TASK TO CARRY OUT: Reproduce word for word, from the entries below, the line with "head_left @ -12", the line with "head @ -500", and every line between them, and nothing more.
LISTED ENTRIES section start
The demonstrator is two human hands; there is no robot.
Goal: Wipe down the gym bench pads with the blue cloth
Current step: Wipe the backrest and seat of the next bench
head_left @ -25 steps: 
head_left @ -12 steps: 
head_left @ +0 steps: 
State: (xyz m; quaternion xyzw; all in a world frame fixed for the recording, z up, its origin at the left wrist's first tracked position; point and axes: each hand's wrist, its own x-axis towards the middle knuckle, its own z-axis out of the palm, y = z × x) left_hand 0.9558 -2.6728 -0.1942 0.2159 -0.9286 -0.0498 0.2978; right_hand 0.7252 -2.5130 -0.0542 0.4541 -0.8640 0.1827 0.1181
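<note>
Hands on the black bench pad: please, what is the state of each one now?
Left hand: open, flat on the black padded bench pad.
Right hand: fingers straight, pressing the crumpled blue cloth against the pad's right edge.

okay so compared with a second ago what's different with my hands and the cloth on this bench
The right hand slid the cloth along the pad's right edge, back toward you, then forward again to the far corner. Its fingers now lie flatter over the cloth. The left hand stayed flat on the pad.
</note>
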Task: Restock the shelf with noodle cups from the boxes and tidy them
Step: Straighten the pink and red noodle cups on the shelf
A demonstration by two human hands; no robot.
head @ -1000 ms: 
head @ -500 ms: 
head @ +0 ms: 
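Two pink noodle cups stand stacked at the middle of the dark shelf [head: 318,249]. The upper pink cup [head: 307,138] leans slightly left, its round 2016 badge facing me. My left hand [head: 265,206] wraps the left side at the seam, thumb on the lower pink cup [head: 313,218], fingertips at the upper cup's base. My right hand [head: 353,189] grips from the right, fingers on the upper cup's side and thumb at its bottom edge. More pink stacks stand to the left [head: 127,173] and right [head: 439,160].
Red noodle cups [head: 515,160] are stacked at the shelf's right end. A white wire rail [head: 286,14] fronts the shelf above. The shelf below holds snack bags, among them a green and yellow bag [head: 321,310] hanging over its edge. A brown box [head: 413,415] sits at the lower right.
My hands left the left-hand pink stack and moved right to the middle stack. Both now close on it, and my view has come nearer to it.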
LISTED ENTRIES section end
ANSWER SECTION:
head_left @ -12 steps: 
head_left @ +0 steps: 
State: (xyz m; quaternion xyzw; all in a world frame fixed for the recording, z up, its origin at the left wrist's first tracked position; point and axes: each hand's wrist, its own x-axis towards the middle knuckle, its own z-axis out of the palm, y = z × x) left_hand 0.9558 -2.6728 -0.1942 0.2159 -0.9286 -0.0498 0.2978; right_hand 0.7252 -2.5130 -0.0542 0.4541 -0.8640 0.1827 0.1181
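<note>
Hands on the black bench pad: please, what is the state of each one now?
Left hand: open, flat on the black padded bench pad.
Right hand: fingers straight, pressing the crumpled blue cloth against the pad's right edge.

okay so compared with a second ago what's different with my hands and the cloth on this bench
The right hand slid the cloth along the pad's right edge, back toward you, then forward again to the far corner. Its fingers now lie flatter over the cloth. The left hand stayed flat on the pad.
</note>
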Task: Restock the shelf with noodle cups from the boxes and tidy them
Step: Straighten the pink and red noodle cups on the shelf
A demonstration by two human hands; no robot.
head @ -1000 ms: 
head @ -500 ms: 

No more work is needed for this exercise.